Dotted at sites across the world, dinosaur footprints are relatively a dime a dozen. But a geological survey undertaken in 2016 in the village of Vallcebre, near Barcelona, found the impression of a dinosaur’s scales, formed 66 million years ago when it lay down in the mud.
Scientists believe the fossil probably belongs to a large herbivore sauropod (they discovered footprints close by). The fact that the fossil dates from the sedimentary rock period proves that it was one of the last dinosaurs to live on the planet.
7. Kronosaurus Korner, Queensland, Australia

Billing itself as Australia’s premier marine fossil museum, Kronosaurus Korner is a popular stop on Australia’s Dinsosaur Trail in western Queensland. Here you’ll find ‘Penny’ the Richmond plesiosaur (Australia’s best vertebrate fossil), ‘Krono’ Kronosaurus queenslandicus (a 10-metre, giant marine reptile) and ‘Wanda’, Australia’s largest fossilised fish.
The trail also takes in other important sites in Australia’s prehistoric history.
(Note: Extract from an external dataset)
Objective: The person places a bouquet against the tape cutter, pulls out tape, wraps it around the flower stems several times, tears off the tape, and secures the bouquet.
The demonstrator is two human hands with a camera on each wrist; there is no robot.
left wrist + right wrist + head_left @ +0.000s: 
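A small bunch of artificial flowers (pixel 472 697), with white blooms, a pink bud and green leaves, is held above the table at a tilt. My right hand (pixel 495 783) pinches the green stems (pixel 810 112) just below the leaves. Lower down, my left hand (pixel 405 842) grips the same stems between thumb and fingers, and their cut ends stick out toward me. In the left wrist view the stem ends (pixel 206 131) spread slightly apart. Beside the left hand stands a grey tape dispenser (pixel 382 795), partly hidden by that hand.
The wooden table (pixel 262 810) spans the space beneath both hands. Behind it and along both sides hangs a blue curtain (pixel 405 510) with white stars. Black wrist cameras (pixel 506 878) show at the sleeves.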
At Lark Quarry Conservation Park, 110km south of Winton, you’ll find the only evidence of a Dinosaur Stampede on the planet.
Closer to Winton, you’ll find the Jump-Up Lookout, home to Banjo the Australovenator and the Age of Dinosaurs Museum, featuring the largest collection of Australian Dinosaur fossils in the world.
More information: australiasdinosaurtrail.com.au
8. Yunyang UNESCO Global Geopark, China

Added to UNESCO’s global geoparks network earlier this year, Yunyang Geopark is best known for its ‘Great Wall of Dinosaur Fossils’.
First discovered in 2014, the wall is 150 metres in length and varies between six and ten metres in height, making it the world’s largest Jurassic fossil wall.